I'm actually not going to address the actual decision; many others, to be honest much more eloquent than I, will be doing that for the next year and a half or so.

Instead, I'm going to focus on the now-repeated idea than somehow money equals speech.

That was a justification for the Citizens United decision (allowing certain groups to donate limitless money to a particular candidate is their speech supporting them).

And now it's justification for gutting the funds that unions use to defend the salaries and protections of all employees, not just the union members. Quite simply, the plaintiffs claim they don't agree with what the union says, and by paying a fee for services rendered (the aforementioned protections and salary defense), they are somehow responsible for everything the union does and says.

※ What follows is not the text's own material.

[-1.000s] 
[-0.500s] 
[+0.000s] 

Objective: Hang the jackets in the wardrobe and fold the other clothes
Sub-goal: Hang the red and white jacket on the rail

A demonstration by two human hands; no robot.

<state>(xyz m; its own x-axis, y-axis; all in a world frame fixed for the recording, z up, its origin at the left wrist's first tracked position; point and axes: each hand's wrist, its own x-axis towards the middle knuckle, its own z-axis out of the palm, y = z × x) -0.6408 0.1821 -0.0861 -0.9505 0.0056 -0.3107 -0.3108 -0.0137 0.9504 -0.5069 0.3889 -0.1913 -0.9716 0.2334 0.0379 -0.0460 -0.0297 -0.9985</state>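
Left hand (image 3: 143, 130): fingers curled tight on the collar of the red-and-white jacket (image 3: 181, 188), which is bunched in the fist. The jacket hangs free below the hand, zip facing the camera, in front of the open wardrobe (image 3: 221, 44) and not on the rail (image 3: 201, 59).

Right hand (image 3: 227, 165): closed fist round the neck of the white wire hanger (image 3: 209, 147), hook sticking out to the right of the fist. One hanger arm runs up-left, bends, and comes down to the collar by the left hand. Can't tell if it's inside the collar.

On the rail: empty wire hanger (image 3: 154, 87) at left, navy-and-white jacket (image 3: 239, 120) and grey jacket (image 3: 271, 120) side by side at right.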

When and how did money become speech? And how long will it take until only the rich, with lots of money, get to have the free speech?

Back to the basis for Citizens United:
“A restriction on the amount of money a person or group can spend on political communication during a campaign necessarily reduces the quantity of expression by restricting the number of issues discussed, the depth of their exploration, and the size of the audience reached.  This is because virtually every means of communicating ideas in today’s mass society requires the expenditure of money. The distribution of the humblest handbill or leaflet entails printing, paper, and circulation costs. Speeches and rallies generally necessitate hiring a hall and publicizing the event. The electorate’s increasing dependence on television, radio, and other mass media for news and information has made these expensive modes of communication indispensable instruments of effective political speech.”
-- from Buckley v. Baleo, 1976
 I'll restate: "virtually every means of communicating ideas [...] requires the expenditure of money."

So, removing limits on how much one group can spend will effectively allow that group to drown out any and all other competing speech. For that matter, denying a groups a source of funds to spend, will render that group effectively mute. To my mind, that isn't just unfair, it's un-American. One man with deep pockets can drown out a multitude who have no money. That's not democracy, not by any means.

And, anyway, the fees the unions require aren't speech in even that way. (Okay, I am going to address this Supreme Court decision.) It's a payment for services rendered. The union will defend and protect even non-members, just as it protects its members.

To do that, it needs money, to hire lawyers, to perform research on whatever topic is under contention, and to simply exist to defend. It seems to a casual observer, from several states away, that the plaintiffs seem to want the effort on their behalf without paying for it. Where are the rich big-wigs protesting "takers" wanting something for nothing now? Paying for veterans' health care, needed because they were wounded when the government sent them to fight, makes them "moochers" but non-union workers are perfectly right to want protections without paying a fee for services is fine?

Without members' dues, or without service fees from non-members who unions still serve and protect and support, unions will have no resources to defend anybody from anything.

Which, honestly, is likely what the so-called Center for Individual Rights, a conservative public law firm that also been involved in some major challenges to affirmative action policies and to the Voting Rights Act (whose donors rolls have been connected to the web of dark money associated with the Koch Brothers), that sponsored and arranged the suit wants.